Police intercommunale: ce qui a fait la décision

Stéphane Warpelin,  chef de poste à Orbe.

Stéphane Warpelin, chef de poste à Orbe.

58 voix pour, 32 voix contre. C’est le score sans appel, connu maintenant depuis une semaine, et réservé à la police intercommunale du Nord vaudois par le délibérant d’Yverdon-les-Bains.
Alors que la commission chargée de rapporter sur cet objet proposait à l’unanimité le rejet pur et simple du projet, il est utile de s’attarder quelque peu sur les raisons qui ont permis ce retournement de situation significatif et rare dans un tel contexte.

Des commissaires résolument négatifs

Dans un rapport univoque et résolument négatif dans son approche, la commission a additionné les bonnes raisons, à ses yeux, de refuser le projet: périmètre géographique «baroque» et organisation territoriale prévue inadéquate, perte irrémédiable de pouvoir de contrôle démocratique sur la police de proximité, projet globalement mal ficelé et dont les retombées financières sont floues, pur cadeau à Orbe qui ne peut s’en sortir seule.

Bref, les commissaires n’ont rien trouvé de bon pour Yverdon-les-Bains dans le projet municipal et l’ont clairement fait savoir. Même si le projet n’est pas parfait, même si le règlement de l’association comporte quelques articles méritant des retouches, il a trouvé des défenseurs dont les arguments ont fait mouche. Pas chez les Verts, certes, unanimement recroquevillés derrière une conception à courte vue de la sécurité et une approche par trop empreinte d’esprit local et comptable. Pas plus chez quelques PLR, rangés derrière l’ancienne préfète Pierrette Roulet-Grin qui roulait clairement pour un traitement local et non régional de la sécurité, citant à l'appui de son argument des augmentations très importantes de la criminalité dans la ville-centre… mais aussi dans les campagnes reculées.

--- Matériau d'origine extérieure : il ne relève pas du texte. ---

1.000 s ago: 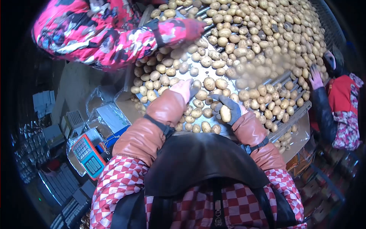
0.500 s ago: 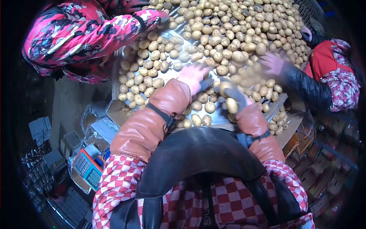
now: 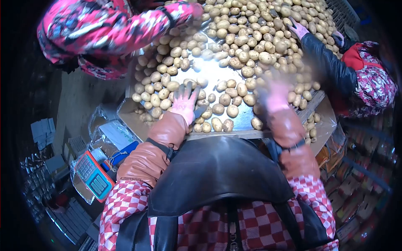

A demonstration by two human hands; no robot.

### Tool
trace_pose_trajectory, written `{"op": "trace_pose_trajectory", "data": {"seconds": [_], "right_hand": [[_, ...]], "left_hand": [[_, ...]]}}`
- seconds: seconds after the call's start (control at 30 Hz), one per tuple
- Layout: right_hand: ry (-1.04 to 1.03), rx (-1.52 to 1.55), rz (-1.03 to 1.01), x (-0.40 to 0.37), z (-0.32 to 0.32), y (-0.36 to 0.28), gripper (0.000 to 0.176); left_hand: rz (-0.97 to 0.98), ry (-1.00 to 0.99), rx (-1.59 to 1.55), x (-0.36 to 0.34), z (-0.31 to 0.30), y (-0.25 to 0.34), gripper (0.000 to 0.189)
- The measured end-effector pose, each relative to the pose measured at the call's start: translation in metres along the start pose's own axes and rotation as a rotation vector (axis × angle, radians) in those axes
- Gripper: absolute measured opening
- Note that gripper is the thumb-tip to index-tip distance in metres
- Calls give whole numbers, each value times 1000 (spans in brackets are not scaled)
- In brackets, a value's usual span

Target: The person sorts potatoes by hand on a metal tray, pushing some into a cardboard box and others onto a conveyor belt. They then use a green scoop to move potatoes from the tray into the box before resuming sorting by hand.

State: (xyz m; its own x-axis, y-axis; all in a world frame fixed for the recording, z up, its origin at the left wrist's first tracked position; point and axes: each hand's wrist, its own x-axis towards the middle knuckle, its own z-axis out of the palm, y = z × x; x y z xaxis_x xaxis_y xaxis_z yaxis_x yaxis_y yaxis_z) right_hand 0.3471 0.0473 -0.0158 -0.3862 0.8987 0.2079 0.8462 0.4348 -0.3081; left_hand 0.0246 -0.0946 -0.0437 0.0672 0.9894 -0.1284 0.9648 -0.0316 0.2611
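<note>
Potatoes (image 3: 232,111) lie spread over a shiny metal table (image 3: 207,72), heaped thickly toward the far side. My left hand (image 3: 185,102), in a pink glove with grey fingertips, rests on potatoes left of the middle. Its fingers are spread and it grips nothing. On the right, my right hand (image 3: 277,94) in a matching glove is over potatoes near the table's right side. Motion smears its fingers, so whether a potato is in them cannot be seen. A few loose potatoes lie along the near edge between my two hands.
A person in a pink camouflage sleeve (image 3: 146,29) reaches in from the left. Another person's gloved hand (image 3: 298,29) touches the heap on the right. A red-and-blue device with a keypad (image 3: 94,175) stands at lower left. A wooden rim (image 3: 234,134) borders the near side.
My left hand has moved left and toward me, onto other potatoes. My right hand, earlier holding potatoes, has swung right. The right co-worker's hand has moved farther up the heap.
</note>
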Motion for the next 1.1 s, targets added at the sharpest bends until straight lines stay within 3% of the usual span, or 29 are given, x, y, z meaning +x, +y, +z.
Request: {"op": "trace_pose_trajectory", "data": {"seconds": [0.07, 0.17, 0.2, 0.27, 0.3, 0.37, 0.4, 0.43, 0.47, 0.53, 0.57, 0.6, 0.63, 0.67, 0.73, 0.77, 0.8, 0.87, 0.9, 0.93, 1.0, 1.07, 1.1], "right_hand": [[-122, -137, -146, 52, 3, -56, 43], [-244, -513, -142, 99, 64, -64, 34], [-332, -568, -110, 109, 70, -68, 35], [-302, -547, -162, 115, 72, -68, 38], [-303, -548, -175, 113, 63, -73, 38], [-366, -273, -145, 106, 36, -82, 54], [-234, -30, -210, 101, 55, -61, 64], [-427, 531, -1, 92, 56, -58, 64], [-586, 1096, 229, 79, 54, -52, 63], [-604, 1555, 381, 54, 12, -71, 70], [-571, 1940, 390, 40, 7, -72, 72], [-551, 2152, 520, 25, 1, -67, 66], [-493, 2251, 512, 13, -1, -59, 64], [-426, 2349, 502, 1, -2, -51, 62], [-248, 2577, 522, -26, -7, -38, 59], [-139, 2615, 640, -39, -12, -29, 59], [57, 1809, 431, -53, -20, -36, 56], [2, 2536, 679, -97, -18, 15, 51], [122, 2365, 848, -114, -43, 15, 40], [196, 2351, 877, -144, -44, 33, 40], [410, 1698, 739, -222, -34, 90, 34], [441, 482, 835, -290, -56, 145, 32], [4, -380, 831, -309, -94, 151, 27]], "left_hand": [[17, 9, -2, -7, 2, 0, 82], [-13, 18, -88, -22, 3, -5, 82], [-22, -1, -64, -31, 1, -5, 80], [68, -56, -21, -55, -8, -12, 75], [119, -52, 37, -65, -1, -22, 64], [40, -51, -45, -79, -12, -26, 59], [-29, -53, -125, -83, -15, -27, 54], [-74, 92, -141, -87, 3, -34, 45], [-123, 83, -154, -85, 17, -47, 39], [-225, 172, -198, -74, 27, -61, 49], [-159, 280, -107, -61, 19, -62, 49], [-89, 387, -20, -45, 10, -64, 50], [-184, 338, -32, -29, 4, -65, 51], [-410, 272, -83, -13, 2, -57, 58], [-540, 196, -184, 19, 8, -54, 68], [-530, 95, -79, 31, 9, -45, 70], [-504, 0, 25, 38, 10, -32, 73], [-318, -98, 99, 43, 3, -8, 76], [-110, 40, 155, 45, 34, -28, 75], [6, 70, 100, 46, 39, -31, 75], [54, 63, 48, 50, 33, -23, 75], [65, 77, 71, 58, 38, -20, 77], [69, 98, 27, 60, 37, -16, 77]]}}
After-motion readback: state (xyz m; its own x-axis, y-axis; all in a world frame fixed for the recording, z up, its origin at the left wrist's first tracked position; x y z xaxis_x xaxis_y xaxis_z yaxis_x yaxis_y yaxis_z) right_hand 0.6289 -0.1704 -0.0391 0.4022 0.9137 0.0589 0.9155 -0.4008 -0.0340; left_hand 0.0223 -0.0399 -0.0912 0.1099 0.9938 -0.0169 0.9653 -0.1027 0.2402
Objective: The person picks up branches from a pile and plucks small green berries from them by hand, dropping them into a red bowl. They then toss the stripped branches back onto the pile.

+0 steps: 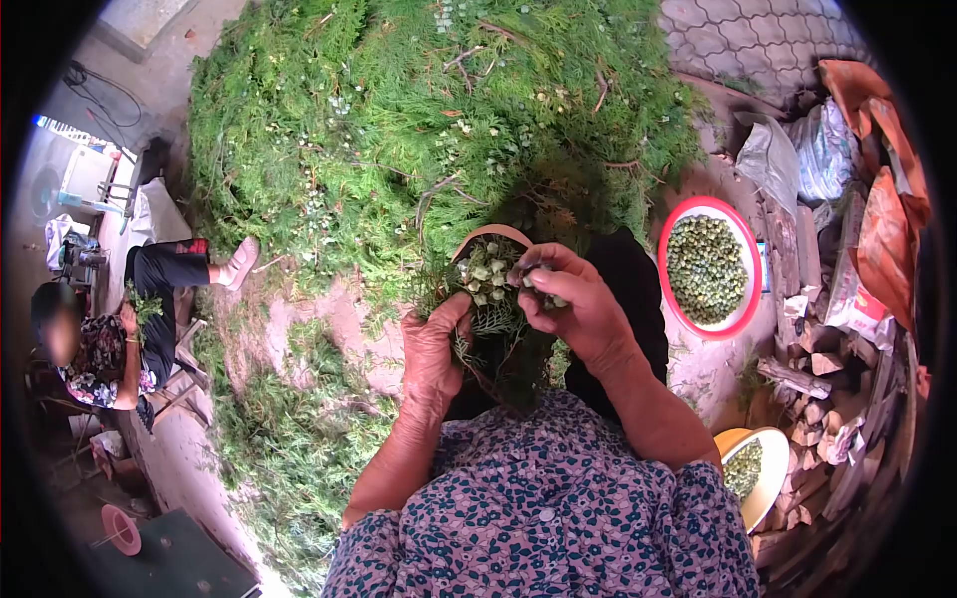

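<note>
In the near centre, at a tan, curved-rimmed bowl, the left hand grips a feathery green conifer sprig while the right hand pinches small greyish-green cones, which a loosened hold could spill outside.

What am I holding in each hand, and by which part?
Your left hand grips a green sprig by its foliage. Your right hand seems to pinch small cones; exact contact is hidden.
</note>
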The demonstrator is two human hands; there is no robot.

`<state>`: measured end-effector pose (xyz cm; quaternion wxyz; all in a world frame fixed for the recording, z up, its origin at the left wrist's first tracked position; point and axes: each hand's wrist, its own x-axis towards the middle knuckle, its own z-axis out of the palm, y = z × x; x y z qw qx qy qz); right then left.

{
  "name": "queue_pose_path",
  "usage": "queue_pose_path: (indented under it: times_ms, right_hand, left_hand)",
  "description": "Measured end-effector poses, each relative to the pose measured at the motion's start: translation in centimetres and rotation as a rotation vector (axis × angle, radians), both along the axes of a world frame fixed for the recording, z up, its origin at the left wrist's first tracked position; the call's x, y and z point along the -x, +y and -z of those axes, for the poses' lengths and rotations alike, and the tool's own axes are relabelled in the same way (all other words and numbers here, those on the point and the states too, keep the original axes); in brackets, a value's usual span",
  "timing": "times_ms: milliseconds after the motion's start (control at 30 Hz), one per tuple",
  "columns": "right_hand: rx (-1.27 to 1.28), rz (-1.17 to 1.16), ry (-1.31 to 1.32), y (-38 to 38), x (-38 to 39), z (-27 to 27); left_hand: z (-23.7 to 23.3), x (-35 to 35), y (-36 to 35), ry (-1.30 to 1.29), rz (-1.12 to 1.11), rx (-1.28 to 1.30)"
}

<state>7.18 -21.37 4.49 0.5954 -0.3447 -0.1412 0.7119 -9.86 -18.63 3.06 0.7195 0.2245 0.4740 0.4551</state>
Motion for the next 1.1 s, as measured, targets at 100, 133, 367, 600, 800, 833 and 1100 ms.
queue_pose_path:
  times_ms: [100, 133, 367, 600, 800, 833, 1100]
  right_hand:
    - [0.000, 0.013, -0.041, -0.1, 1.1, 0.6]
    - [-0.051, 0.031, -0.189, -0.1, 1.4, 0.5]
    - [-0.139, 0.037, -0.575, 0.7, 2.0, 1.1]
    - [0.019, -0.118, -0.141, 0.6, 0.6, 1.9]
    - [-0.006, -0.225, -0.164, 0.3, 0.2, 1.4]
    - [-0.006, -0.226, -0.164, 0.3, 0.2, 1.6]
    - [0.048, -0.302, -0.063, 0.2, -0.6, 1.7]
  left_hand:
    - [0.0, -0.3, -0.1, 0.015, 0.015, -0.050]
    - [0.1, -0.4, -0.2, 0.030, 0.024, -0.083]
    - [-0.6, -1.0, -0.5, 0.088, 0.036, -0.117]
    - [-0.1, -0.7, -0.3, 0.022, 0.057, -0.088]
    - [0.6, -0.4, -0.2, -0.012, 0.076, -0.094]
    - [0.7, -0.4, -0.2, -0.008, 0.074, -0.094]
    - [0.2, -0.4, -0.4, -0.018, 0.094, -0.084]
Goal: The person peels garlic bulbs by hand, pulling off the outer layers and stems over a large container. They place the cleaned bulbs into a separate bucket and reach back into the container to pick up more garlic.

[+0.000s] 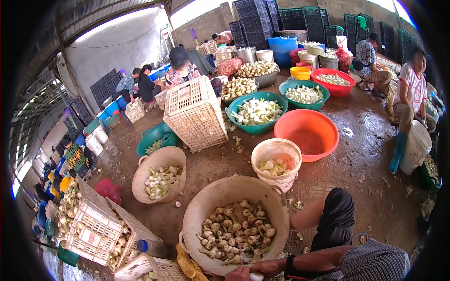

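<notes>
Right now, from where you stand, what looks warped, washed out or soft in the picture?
In the head view, the scene bows inside black, rounded corners; also there, the roof gap is washed out white and the wet floor throws glare; the head view's left-edge clutter looks softer than the large beige basin.

Before you sits a big tub [193, 220] with bulbs [236, 232] in it; beyond its right side stands a bucket [276, 183], with a basin [307, 140] behind; leftward lies a smaller tub [143, 185]; a crate [199, 114] stands beyond that.
</notes>
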A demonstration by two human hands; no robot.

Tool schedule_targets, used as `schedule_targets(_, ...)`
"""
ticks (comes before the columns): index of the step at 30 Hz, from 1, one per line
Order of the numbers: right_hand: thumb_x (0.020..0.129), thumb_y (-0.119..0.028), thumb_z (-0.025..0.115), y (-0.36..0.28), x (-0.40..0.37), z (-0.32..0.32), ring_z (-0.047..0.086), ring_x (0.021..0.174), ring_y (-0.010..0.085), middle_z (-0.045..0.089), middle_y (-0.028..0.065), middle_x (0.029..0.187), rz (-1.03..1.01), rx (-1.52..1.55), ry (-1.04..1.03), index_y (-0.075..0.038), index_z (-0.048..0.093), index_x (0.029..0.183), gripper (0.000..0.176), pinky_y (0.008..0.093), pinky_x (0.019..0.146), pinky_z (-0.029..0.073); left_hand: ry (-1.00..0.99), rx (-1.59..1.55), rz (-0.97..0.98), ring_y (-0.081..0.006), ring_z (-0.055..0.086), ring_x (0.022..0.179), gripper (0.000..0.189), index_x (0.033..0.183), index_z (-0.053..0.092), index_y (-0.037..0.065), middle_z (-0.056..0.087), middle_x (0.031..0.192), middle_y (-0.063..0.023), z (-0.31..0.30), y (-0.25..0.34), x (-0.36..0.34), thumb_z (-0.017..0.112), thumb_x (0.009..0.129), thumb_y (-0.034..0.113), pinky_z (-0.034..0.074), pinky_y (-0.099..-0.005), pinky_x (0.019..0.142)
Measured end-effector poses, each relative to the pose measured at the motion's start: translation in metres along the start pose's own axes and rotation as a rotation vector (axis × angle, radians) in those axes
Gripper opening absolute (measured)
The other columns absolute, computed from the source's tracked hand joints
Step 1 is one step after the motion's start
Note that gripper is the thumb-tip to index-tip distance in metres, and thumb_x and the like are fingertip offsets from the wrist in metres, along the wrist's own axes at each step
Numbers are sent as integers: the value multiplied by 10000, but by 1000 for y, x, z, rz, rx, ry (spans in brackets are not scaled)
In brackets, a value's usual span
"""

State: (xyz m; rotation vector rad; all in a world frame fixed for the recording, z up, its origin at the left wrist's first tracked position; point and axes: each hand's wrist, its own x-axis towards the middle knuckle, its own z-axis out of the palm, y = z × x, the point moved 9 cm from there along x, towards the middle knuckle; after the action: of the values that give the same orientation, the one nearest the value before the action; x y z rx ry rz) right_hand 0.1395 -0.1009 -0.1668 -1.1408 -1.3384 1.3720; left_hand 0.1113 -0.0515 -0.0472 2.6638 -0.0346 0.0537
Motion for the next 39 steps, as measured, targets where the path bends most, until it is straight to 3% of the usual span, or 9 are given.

Le peuple vaudois a refusé la police unique

Pourtant, le peuple a refusé la police unique et le Grand Conseil en a tiré les conséquences en accouchant péniblement l’an passé de la nouvelle organisation policière cantonale, dite police coordonnée. Qui dit coordination, dit corps à coordonner, et donc corps municipaux ou régionaux coexistants. Dans ce cadre, ce ne sont pas moins de 10 polices communales ou intercommunales qui existent ou sont en train de se mettre en place dans le canton, et qui viendront compléter le dispositif de la gendarmerie cantonale.

Dans sa très grande majorité, le PLR, par la voix d’Eric Gentizon, a annoncé qu’il soutiendrait le projet. Même son de cloche chez les socialistes, dont le porte-parole Stéphane Balet a annoncé clairement la couleur. Essentiellement d’ailleurs au nom de la solidarité intercommunale et pour affirmer le rôle de ville-centre aidant sa périphérie plutôt que de jouer en solo. Chez les UDF-verts libéraux, la cause était nettement plus partagée, au point qu’ils ont demandé et obtenu que le vote se fasse à bulletin secret.

Avant tout un problème de sécurité

Olivier Kernen a rappelé que pour créer quelque chose, il faut bien partir de quelque part, même si ce quelque part n’est pas parfait. Montrer aux autres que cette police peut être un succès permettra probablement à d’autres communes de rejoindre le système, surtout lorsqu’elles compareront les coûts et bénéfices de cette dernière avec ceux des fameuses prestations complémentaires de la gendarmerie. Finalement, pour l’élu socialiste, «le problème principal, trop absent des débats, est celui de la sécurité. La meilleure façon de l’assurer est de disposer d’un corps intercommunal capable d’être mobilisé en nombre suffisant dans toute une série de circonstances potentielles».